The North Transfer Station is located on a 5 acre site in southern Wallingford near Gas Works Park and the Burke-Gilman Trail on the north side of Lake Union. The sloped campus includes a main building for waste processing, an administration office, and a separate facility for reuse and recycling. Its main entrance is on North 34th Street, which has a set of five scales and queuing space for up to 50 vehicles. The main building on the site is two stories and has 65,000 sqft of floor space, with a tipping floor and underground compactors that feed into transport trailers. It was designed by Mahlum Architects with environmentally friendly features, including a green roof, skylights, rooftop solar panels, improved ventilation, and on-site stormwater treatment.
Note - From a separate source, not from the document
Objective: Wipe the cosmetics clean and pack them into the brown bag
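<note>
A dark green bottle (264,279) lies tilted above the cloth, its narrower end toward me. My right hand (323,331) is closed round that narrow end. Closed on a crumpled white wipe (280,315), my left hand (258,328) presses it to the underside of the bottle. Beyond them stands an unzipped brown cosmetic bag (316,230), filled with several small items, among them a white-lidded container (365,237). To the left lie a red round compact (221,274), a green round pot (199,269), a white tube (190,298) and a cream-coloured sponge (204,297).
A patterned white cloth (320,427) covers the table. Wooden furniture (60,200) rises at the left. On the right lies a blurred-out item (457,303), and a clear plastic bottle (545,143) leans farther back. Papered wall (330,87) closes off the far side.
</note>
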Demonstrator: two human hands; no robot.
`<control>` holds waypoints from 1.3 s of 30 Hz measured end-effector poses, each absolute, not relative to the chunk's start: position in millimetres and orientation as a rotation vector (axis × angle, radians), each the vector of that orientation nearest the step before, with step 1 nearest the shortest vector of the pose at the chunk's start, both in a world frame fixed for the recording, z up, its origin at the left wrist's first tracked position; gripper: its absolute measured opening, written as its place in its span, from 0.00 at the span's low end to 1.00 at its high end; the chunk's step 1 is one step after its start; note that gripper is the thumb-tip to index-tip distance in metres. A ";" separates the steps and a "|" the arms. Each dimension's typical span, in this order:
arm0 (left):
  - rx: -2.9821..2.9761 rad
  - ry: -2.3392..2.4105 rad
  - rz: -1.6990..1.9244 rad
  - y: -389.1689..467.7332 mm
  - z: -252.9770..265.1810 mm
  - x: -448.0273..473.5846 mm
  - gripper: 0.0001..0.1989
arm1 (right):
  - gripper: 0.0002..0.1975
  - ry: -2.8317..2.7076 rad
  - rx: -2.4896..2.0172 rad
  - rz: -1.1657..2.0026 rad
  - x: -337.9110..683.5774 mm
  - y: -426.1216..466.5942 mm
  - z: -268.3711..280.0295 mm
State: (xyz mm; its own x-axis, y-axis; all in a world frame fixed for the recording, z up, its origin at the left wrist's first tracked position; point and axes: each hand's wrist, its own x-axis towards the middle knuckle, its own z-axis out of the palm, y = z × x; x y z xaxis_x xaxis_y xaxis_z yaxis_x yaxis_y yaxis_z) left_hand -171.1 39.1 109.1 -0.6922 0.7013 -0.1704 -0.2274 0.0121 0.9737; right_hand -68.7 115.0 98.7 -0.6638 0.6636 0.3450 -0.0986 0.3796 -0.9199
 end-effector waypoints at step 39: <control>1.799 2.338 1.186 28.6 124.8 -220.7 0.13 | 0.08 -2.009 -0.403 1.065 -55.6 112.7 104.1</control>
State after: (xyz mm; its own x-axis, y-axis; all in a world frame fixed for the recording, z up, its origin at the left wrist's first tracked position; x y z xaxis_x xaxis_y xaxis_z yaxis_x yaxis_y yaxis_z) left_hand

The main building's roof was sunk below the northern street level using a series of tri-chorded steel trusses that would allow for an open tipping floor. The waste facility and adjoining reuse and recycle building can handle up to 750 ST of materials per day.

The main building also has an education and viewing room on the second floor that overlooks the tipping floor. It includes scale models of vehicles used at the transfer station, historic photos of garbage collection, and exhibits on recycling and composting. The education center was named in 2011 for J. P. Patches, a local television clown who was known as the "Mayor of the City Dump". The east side of the transfer station facing Woodlawn Avenue North has a small park with a playground, basketball court, seating areas, and exercise equipment. The main building has a public plaza with an outdoor sculpture, "Reclaimed" by Jean Shin, that uses 10,000 ft of salvaged steel rebar from the original facility to depict the topography of the site before the 1960s.

The design of the facility has been praised by critics for its environmentally-friendly features and public amenities that are not commonly found at waste facilities. It received LEED Gold certification and was awarded a 2019 COTE Top Ten Award from the American Institute of Architects in 2019. The roof truss system was recognized with a national technical award from the American Institute of Steel Construction in 2018.